ALEXANDRE CASTRO

A polifonia da palavra

A riqueza e a diversidade do cancioneiro popular do Brasil sempre suscitou questões pertinentes à relação entre música e palavra, que caracteriza o gênero denominado "canção": em que medida uma letra de música pode ser chamada de poesia? Ou ainda: todo e qualquer poema pode ser cantado se um músico redesenhá-lo melodicamente?

Sabe-se que poesia e letra de música são apropriações diferentes de um mesmo material, tanto em sua forma quanto em seu conteúdo. Não se trata de uma diferença valorativa, pois, esteticamente, ambas podem possuir um alto grau de beleza. O fato é que ao associarmos a palavra poética ao ritmo e à melodia da música, seu conteúdo passa a ser lido/ouvido/fruído numa outra dimensão mais fragmentária e intuitiva. A harmonia, a melodia e o ritmo musicais absorvem a forma e redimensionam a significação das palavras, criando um "terceiro" texto.

A releitura musical dos poemas de Fernando Pessoa por Renato Motha tem sido um trabalho feliz e exaustivo de adaptação dessas nuances entre palavra e música. Desde o seu trabalho "Dois em Pessoa", em parceria com a cantora Patrícia Lobato, o compositor tem buscado se apropriar da obra do poeta português e transportá-la para a cadência de sambas e canções, sempre preocupado em conciliar as tensões inerentes a essas duas linguagens. O resultado, que agradou a críticos literários e musicais, em 2004, se repete agora, 13 anos depois, com o "Dois em Pessoa 2".

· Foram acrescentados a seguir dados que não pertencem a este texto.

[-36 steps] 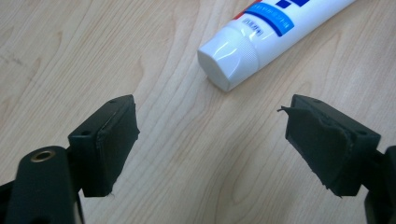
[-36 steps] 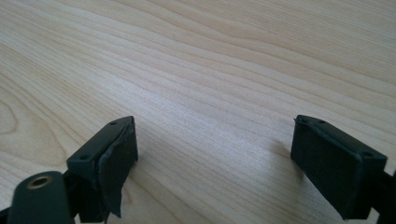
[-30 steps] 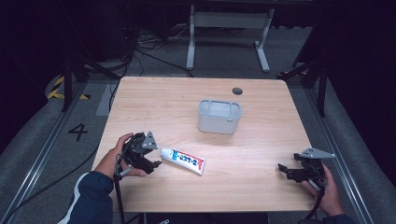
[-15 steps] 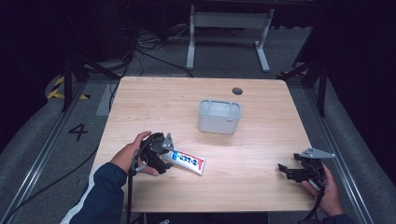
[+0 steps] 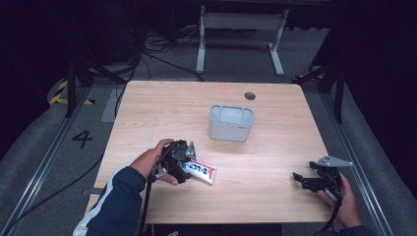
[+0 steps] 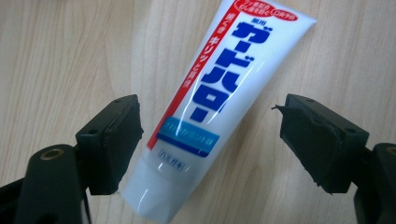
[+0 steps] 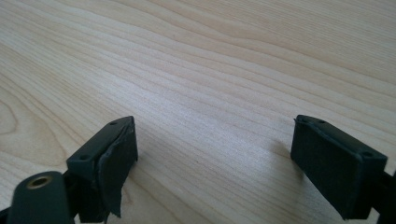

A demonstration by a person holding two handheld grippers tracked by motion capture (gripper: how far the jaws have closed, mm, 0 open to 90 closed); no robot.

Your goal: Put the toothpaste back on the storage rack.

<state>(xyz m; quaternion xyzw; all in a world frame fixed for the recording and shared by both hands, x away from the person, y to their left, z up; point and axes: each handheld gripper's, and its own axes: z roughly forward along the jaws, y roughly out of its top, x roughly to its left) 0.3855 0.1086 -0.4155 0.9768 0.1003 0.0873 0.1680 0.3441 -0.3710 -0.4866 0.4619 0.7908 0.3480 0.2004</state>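
Observation:
A white toothpaste tube (image 5: 200, 171) with blue and red print lies flat on the wooden table (image 5: 211, 101), left of the middle near the front. My left gripper (image 5: 188, 160) hangs over its cap end, open. In the left gripper view the tube (image 6: 210, 102) lies between the two spread jaws, cap toward the camera, and neither pad touches it. My right gripper (image 5: 298, 177) rests low at the front right of the table, open, its jaws (image 7: 212, 163) wide apart over bare wood.
A grey rectangular bin (image 5: 231, 122) stands upright just behind the table's middle, beyond the tube. A small dark round hole (image 5: 250, 96) sits near the far edge. A metal stand (image 5: 241, 29) and cables lie on the floor behind.
My left gripper has moved right along the table's front until its open jaws straddle the tube's cap end. The tube, the bin and my right gripper have stayed put.

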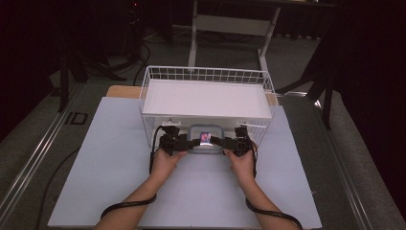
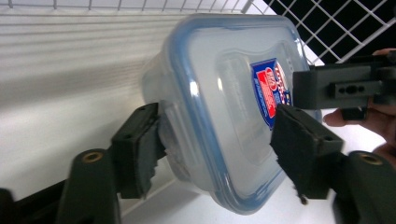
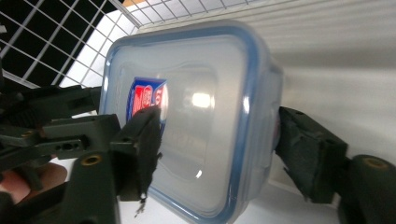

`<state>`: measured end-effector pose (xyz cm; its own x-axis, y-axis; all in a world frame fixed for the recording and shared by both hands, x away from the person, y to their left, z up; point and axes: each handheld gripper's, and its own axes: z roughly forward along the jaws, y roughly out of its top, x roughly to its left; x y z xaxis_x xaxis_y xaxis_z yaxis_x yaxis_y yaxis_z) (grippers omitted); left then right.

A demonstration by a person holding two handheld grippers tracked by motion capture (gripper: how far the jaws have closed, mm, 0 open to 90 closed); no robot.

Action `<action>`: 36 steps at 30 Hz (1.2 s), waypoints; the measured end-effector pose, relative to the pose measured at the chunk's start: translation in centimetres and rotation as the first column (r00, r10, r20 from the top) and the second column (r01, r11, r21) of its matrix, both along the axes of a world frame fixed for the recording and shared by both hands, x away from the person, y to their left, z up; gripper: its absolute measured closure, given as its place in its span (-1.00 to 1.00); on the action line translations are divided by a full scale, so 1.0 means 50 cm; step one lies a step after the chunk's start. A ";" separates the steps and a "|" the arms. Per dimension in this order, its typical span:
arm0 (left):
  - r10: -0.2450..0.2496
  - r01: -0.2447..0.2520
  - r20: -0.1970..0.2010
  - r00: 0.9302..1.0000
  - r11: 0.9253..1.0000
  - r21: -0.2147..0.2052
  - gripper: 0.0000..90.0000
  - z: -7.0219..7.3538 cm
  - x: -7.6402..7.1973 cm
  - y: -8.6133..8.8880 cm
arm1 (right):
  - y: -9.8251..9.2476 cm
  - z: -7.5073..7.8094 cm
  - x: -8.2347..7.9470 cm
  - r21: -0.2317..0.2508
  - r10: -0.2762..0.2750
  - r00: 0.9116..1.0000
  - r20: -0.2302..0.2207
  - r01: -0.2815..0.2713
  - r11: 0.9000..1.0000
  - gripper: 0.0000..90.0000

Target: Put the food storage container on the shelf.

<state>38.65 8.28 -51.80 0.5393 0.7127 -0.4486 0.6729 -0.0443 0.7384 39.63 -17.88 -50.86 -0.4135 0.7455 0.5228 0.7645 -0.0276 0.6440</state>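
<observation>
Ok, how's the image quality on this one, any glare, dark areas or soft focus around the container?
High view: the room beyond the table is dark, the container small and soft in front of the wire basket. Left gripper view: a window-like glare spot on the lid, label legible only as red and blue, left gripper jaws sharp. Right gripper view: bright reflection mid-lid, right gripper jaws slightly blurred.

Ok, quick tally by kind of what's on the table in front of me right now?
Clear plastic box with blue-rimmed lid: 1
White wire basket with a white flat top: 1
Pale blue table mat: 1
Black two-jaw claws, left and right, one at each side of the box: 2
Total: 5
</observation>
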 end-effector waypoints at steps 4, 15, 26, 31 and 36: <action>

O que se vê nesse trabalho é a apropriação de cenas, imagens e ideias presentes na obra de Pessoa que funcionam como centelhas musicais, desenvolvidas com liberdade e respeito simultâneos. A liberdade consiste na fragmentação da obra, na seleção e na mescla de trechos dos poemas, na supressão ou no acréscimo de palavras de acordo com as exigências da prosódia musical. O respeito se traduz na manutenção da temática e das imagens que caracterizam a múltipla obra do poeta português, sempre reiterando as marcas de seus heterônimos.

É o que acontece, por exemplo, na canção "O meu olhar azul":

O meu olhar azul como o céu
É calmo como a água ao sol.
É assim, azul e calmo,
Porque tudo é como é
E eu aceito, e nem agradeço,
Para não parecer que penso nisso...
Quer pouco: terás tudo
Quer nada: serás livre
Assim em cada lago a lua toda
Brilha, porque alta vive.

O texto, na verdade, é a mescla de três fragmentos da obra pessoana, de autoria de dois heterônimos distintos. A primeira estrofe compõe o conjunto de poemas "O guardador de rebanhos", de Alberto Caeiro, o poeta-pastor, admirado e invejado pelos demais heterônimos por sua liberdade de não pensar. A segunda e a terceira estrofes pertencem a dois poemas distintos do cancioneiro de Ricardo Reis, o mais "clássico" dos autores criados por Pessoa. Note-se que a progressão das ideias e a ambiência temática estão em absoluta consonância com os conceitos de abnegação, desapego e simplicidade que perpassam as obras dos dois heterônimos. Quem ouve a canção, vê-se diante de uma obra coesa, de um conjunto uno e coerente, palavra, melodia, ritmo e harmonia resultando nessa "terceira margem" da criação.

O resultado final dessa bricolagem construída por Renato Motha em "O meu olhar azul" é uma rica amostra do trabalho realizado com outros tantos fragmentos da obra de Fernando Pessoa presentes nesse novo álbum. Resultado da pesquisa apurada de Renato em parceria com Patrícia Lobato - uma leitora cuidadosa e atenta às passagens mais apropriadas à adaptação musical -, "Dois em Pessoa 2" é um convite musical tanto àqueles que já conhecem, quanto - principalmente - aos que ainda não ingressaram no universo múltiplo da obra de Fernando Pessoa.

Ouso dizer que em "Dois em Pessoa 2" Renato Motha e Patricia Lobato deram à luz um novo heterônimo de Pessoa, afeito aos acordes do violão e às melodias inspiradas na natureza brasileira. Uma bela mistura.